Ideas for removing test binaries from the git repo

We have a lot of binary files in the llvm-project repository that are used as inputs for test cases. This is one of the things we get a low score on the security scorecard is the presence of binary files in our repository. The main reason that having binaries in the repository is discouraged is because they cannot be reviewed and inspected in the same way that code can, so it can be difficult to determine if they contain malicious code.

I’m looking for ideas on how we could remove these files from the repository while still maintaining our current test coverage, and if this isn’t possible if anyone has any ideas for how we could support a checkout/build mode where the project binaries can be built without having any of these binary files on the builder system.

Thanks,
Tom

Some of the files could be removed with some effort. I remember looking through some instances of binary files for testing the binary utilities (llvm-objdump, llvm-readobj, etc.), and it seems like they were checked in before we had proper tooling like yaml2obj and obj2yaml. These tests can probably be rewritten without too much effort, but that effort does need to be made. I’m not sure if yaml2obj or obj2yaml need to be extended for some of these cases though.

There are other instances where the binary form is an essential part of the test, like the bitcode compatibility tests. For these we’re essentially testing that we can load bitcode from an older version of LLVM, so we need to save the binary unless we have a checkout and builds of multiple LLVM versions readily available.

Then there are a couple other instances. Memprof has a couple profiles checked in that are binary for testing purposes due to the lack of a textual profile format (from what I believe, someone correct me if this is incorrect). There are also maybe a couple ML models check in (I believe ir2native is the only one) for testing purposes. That specific instance has been on the docket to be removed for a while though, and if we wanted to keep it in, could probably be rewritten to work with a model generated by a python script (as some of the others already are).

This list is definitely not exhaustive, just the examples I remember seeing at various points. Additionally it only covers stuff in llvm/.

I think with some reasonable effort, we could get rid of quite a few of the binary files present. Some have to remain for testing purposes like the bitcode compatibility tests. Others will require more effort.

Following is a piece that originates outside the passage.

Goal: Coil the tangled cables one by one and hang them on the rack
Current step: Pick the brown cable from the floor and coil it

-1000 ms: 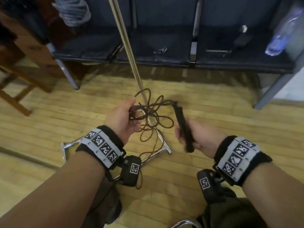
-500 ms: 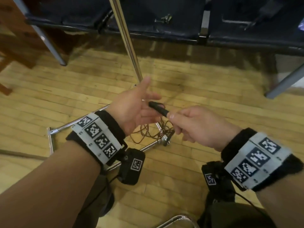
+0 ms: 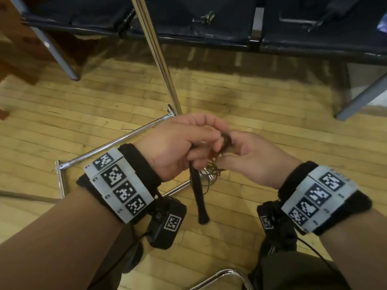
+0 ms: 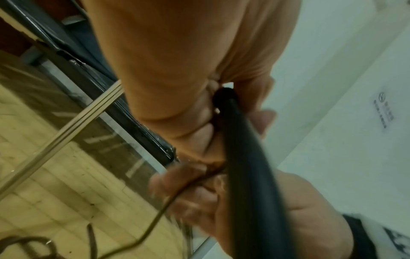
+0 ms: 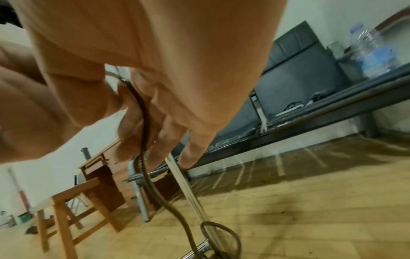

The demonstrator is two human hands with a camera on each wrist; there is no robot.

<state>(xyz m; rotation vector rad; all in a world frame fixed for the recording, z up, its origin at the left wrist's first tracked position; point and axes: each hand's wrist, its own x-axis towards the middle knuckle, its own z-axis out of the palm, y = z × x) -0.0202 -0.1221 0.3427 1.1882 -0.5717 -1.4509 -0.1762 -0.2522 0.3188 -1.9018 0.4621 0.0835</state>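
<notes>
A brown cable [image 3: 212,174] with a black handle [image 3: 200,197] is held over the wooden floor. My left hand [image 3: 188,141] grips the handle's top in a fist, and the handle [image 4: 244,157] hangs down from it. My right hand [image 3: 234,149] meets the left and pinches the cable [image 5: 144,121] just past the handle's end. From there the cable drops in loose loops [image 5: 219,233] to the floor by the rack's base. The chrome rack pole [image 3: 159,59] rises just behind both hands. How much cable lies tangled under the hands is hidden.
The rack's chrome base bars [image 3: 117,141] lie on the floor under my hands. A row of dark bench seats [image 3: 209,32] runs along the back, with a water bottle [image 5: 372,52] on it. A wooden stool [image 5: 66,210] and desk stand to the left. A chair's chrome tube [image 3: 226,275] is near my knees.
The black handle passed from my right hand into my left, which closed round it. My left hand let the tangle drop to the floor, and my right hand moved onto the cable.
</notes>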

A quick and dirty approach to a checkout that doesn’t include any arbitrary binaries that seems to work is just deleting the test directories, given that’s where the majority/all of the binaries are from what I can tell. This requires a one line patch to the CMake to get working for llvm/. That of course prevents any testing however.

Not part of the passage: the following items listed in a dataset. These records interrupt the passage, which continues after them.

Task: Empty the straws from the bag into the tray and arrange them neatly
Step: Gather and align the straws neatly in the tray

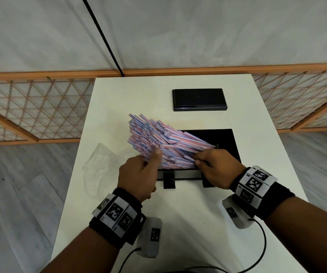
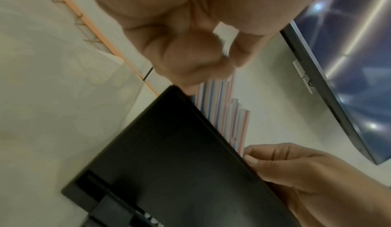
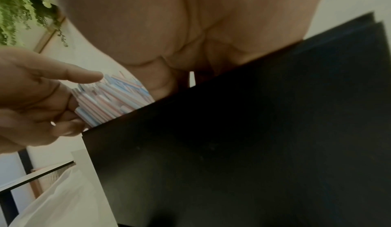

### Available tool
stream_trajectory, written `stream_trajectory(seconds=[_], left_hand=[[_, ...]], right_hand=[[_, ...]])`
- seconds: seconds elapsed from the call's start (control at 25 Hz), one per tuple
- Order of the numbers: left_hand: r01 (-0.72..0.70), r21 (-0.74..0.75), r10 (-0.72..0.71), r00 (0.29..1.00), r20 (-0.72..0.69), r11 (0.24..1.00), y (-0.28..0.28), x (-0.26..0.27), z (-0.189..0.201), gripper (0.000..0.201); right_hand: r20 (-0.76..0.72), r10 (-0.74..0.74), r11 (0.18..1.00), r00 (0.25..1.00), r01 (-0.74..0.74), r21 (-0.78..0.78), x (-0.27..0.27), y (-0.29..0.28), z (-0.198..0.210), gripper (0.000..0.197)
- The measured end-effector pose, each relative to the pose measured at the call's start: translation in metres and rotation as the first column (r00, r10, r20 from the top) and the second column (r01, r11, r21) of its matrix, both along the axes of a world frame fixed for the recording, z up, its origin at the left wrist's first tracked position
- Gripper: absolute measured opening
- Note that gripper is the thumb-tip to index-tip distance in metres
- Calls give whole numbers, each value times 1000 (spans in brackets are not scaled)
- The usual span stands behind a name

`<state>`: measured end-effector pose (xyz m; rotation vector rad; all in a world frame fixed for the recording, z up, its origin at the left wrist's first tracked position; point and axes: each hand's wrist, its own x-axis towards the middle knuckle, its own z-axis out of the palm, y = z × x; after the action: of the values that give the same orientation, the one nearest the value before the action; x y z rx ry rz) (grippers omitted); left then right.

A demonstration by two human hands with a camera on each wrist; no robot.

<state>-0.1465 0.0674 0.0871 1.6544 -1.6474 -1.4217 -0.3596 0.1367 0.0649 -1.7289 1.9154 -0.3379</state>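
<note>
One table: a white, smooth rectangular table (image 1: 178,213) carries everything.
Tray: a black, matte, straight-walled rectangular tray (image 1: 225,138) sits mid-table, near the front edge of the scene's centre.
Lid: a second black, glossy rectangular slab (image 1: 199,99) lies flat farther back, well apart from the tray.
Straws: a thick fanned bundle of thin straws (image 1: 158,138), white with red and blue stripes, tilts up and leftward out of the tray, its lower ends down inside by the right hand.
Bag: a clear, crumpled plastic bag (image 1: 99,164) lies limp on the table left of the tray.
Left hand: the left hand (image 1: 139,174) cups the bundle's left side, thumb laid across the straws and fingers curled beneath.
Right hand: the right hand (image 1: 215,166) has fingers curled at the bundle's lower ends, seemingly pinching them; the wrist view is too blurred to confirm.
</note>
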Motion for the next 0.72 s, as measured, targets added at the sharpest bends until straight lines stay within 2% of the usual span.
stream_trajectory(seconds=[0.08,0.2,0.32,0.4,0.52,0.6,0.72], left_hand=[[32,42,-34,998,46,999,3,-1,0,74],[25,160,-21,999,-25,987,6,-7,-3,68],[21,202,-2,995,-95,979,4,-11,-8,59],[0,200,29,989,-144,980,7,-18,-10,53],[-49,189,92,969,-228,981,13,-28,-11,54],[-52,239,119,954,-275,970,15,-30,-11,57],[26,163,1,986,-164,986,15,-18,-7,58]], right_hand=[[38,-8,1000,999,7,11,1,1,1,28],[67,24,999,997,-27,41,3,4,5,31],[-142,128,984,982,-108,143,7,7,3,37],[-246,134,985,960,-101,143,12,6,1,46],[-144,122,992,982,-121,20,21,-1,3,45],[-115,121,992,986,-123,-8,24,-5,6,39],[-84,82,996,993,-79,34,20,-2,4,37]])
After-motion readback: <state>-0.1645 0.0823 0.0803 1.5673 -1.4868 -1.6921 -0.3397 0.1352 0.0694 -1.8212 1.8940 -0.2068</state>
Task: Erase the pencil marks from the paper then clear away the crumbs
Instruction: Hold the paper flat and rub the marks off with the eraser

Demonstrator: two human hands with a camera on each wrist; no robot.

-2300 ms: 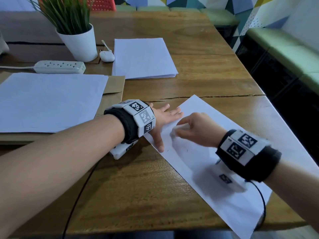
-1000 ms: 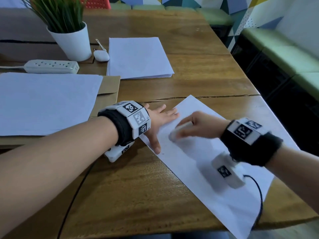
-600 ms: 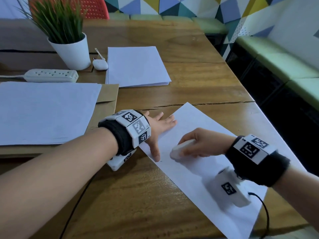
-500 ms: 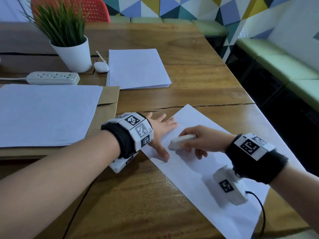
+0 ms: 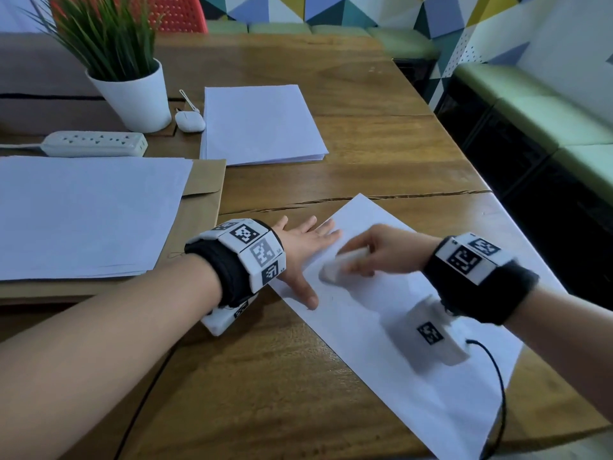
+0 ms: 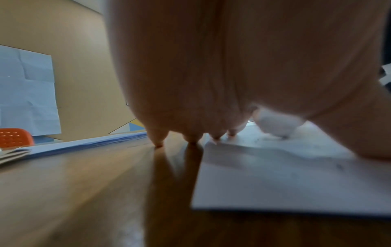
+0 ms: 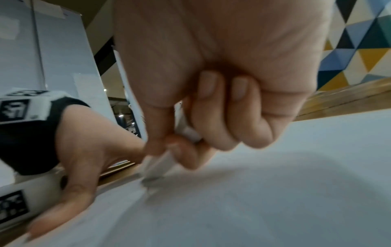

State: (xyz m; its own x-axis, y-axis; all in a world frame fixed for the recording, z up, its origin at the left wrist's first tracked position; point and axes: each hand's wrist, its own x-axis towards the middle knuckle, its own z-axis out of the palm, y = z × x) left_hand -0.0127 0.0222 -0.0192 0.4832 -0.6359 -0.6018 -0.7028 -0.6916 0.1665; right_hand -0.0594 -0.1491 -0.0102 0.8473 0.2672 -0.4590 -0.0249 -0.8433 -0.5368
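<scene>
A white sheet of paper lies slanted near the table's right front edge, with faint pencil marks beside my left thumb. My left hand lies flat with fingers spread, pressing the sheet's left edge; in the left wrist view the fingertips rest on the paper and the wood. My right hand pinches a white eraser whose tip touches the sheet, blurred by motion. The right wrist view shows the eraser between thumb and fingers of the right hand, on the paper.
A stack of white paper lies further back, and a larger stack on a brown envelope sits at left. A potted plant, a power strip and an earbud case stand at back left. The table edge runs along the right.
My right hand has kept rubbing the eraser back and forth over the same patch beside my left thumb. The left hand has stayed pressed on the sheet's edge.
</scene>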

It also would be possible (and probably even useful) to have obj2yaml, and yaml2obj support for llvm Bitcode. I use those tools a lot for inspecting binary files because the yaml representations tend to print more literal representations of the binary files than objdump. Having the same support for Bitcode could be handy.

But we don’t execute these binaries or include them in our project right? They are just “input test data”?
What is the impact? Is this just about a checkbox on an overly rigid scorecard, or is there a real issue here?

2 Likes

It’s still a risk, because someone could modify the build system in a subtle way to execute one of the binaries instead of reading them as test input.

e.g.

RUN: llvm-readelf %s/Inputs/malicious_binary | FileCheck
RUN: llvm-readelf; %s/Inputs/malicious_binary | FileCheck

In a large patch, this kind of change could easily be missed by a reviewer, and could be played off as a simple mistake by the contributor.

With the recent xz incident, the attack was executed using malicious test inputs, so I don’t think the scorecard is being overly rigid in this case.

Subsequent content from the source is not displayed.